1

I quantize a Keras h5 model (TF 1.13 ; keras_vggface model) with Tensorflow 1.15.3, to use it with an NPU. The code I used for conversion is:

converter = tf.lite.TFLiteConverter.from_keras_model_file(saved_model_dir + modelname)  
converter.optimizations = [tf.lite.Optimize.DEFAULT]
converter.representative_dataset = representative_dataset_gen
converter.target_spec.supported_ops = [tf.lite.OpsSet.TFLITE_BUILTINS_INT8]
converter.inference_input_type = tf.int8  # or tf.uint8
converter.inference_output_type = tf.int8  # or tf.uint8
tflite_quant_model = converter.convert()

The quantized model I get looks good on first sight.

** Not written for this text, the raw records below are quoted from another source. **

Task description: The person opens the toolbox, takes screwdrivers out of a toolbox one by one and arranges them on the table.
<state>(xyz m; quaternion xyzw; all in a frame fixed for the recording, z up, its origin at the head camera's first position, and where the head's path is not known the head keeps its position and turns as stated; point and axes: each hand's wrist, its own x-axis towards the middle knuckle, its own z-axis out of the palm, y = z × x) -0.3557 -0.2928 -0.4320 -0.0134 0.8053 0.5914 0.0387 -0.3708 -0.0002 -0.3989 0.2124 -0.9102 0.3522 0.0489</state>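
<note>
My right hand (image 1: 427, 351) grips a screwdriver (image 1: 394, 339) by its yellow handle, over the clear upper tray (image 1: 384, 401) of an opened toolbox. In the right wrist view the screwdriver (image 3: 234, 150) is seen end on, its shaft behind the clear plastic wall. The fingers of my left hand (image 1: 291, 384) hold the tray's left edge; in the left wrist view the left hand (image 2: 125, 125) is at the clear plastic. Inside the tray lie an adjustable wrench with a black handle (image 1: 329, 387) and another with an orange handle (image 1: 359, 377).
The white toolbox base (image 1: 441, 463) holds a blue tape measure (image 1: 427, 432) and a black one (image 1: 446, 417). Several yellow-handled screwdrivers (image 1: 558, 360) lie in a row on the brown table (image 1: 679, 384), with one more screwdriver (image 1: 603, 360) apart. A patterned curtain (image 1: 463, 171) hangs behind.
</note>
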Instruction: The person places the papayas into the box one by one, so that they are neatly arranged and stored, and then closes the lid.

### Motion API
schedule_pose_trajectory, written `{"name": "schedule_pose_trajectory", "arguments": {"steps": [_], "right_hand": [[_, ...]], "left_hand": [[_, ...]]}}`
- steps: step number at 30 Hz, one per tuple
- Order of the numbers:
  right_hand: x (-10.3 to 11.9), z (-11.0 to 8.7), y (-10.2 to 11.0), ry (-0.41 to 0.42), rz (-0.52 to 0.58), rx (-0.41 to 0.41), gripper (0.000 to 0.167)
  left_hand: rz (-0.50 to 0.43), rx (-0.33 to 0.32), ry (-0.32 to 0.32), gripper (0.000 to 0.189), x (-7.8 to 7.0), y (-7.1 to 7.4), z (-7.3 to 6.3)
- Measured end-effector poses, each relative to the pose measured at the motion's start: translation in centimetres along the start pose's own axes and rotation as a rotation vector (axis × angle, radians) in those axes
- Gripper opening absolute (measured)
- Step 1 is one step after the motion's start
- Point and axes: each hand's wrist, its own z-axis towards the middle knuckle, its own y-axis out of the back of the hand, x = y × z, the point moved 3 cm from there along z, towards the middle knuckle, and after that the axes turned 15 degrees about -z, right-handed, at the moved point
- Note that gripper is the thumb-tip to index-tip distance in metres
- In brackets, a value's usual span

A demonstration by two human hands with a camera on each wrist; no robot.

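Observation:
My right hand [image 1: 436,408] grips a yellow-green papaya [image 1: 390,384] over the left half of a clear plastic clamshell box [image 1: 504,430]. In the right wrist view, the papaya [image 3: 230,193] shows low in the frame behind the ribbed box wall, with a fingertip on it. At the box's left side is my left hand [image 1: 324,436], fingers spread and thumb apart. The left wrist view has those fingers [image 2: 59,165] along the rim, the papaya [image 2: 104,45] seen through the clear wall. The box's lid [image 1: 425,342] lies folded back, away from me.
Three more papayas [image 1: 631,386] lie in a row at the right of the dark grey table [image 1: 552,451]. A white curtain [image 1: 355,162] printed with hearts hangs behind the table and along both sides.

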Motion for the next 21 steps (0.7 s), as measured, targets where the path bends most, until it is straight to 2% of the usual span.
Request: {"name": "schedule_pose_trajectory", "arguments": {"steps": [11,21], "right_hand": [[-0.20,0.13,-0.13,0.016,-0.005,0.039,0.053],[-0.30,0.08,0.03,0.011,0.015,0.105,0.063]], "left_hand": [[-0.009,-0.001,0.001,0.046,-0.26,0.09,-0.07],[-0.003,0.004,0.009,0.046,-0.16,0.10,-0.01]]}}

Input type of layers are int8, filter are int8, bias is int32, and output is int8.

However, the model has a quantize layer after the input layer and the input layer is float32 [See image below]. But it seems that the NPU needs also the input to be int8.

Is there a way to fully quantize without a conversion layer but with also int8 as input?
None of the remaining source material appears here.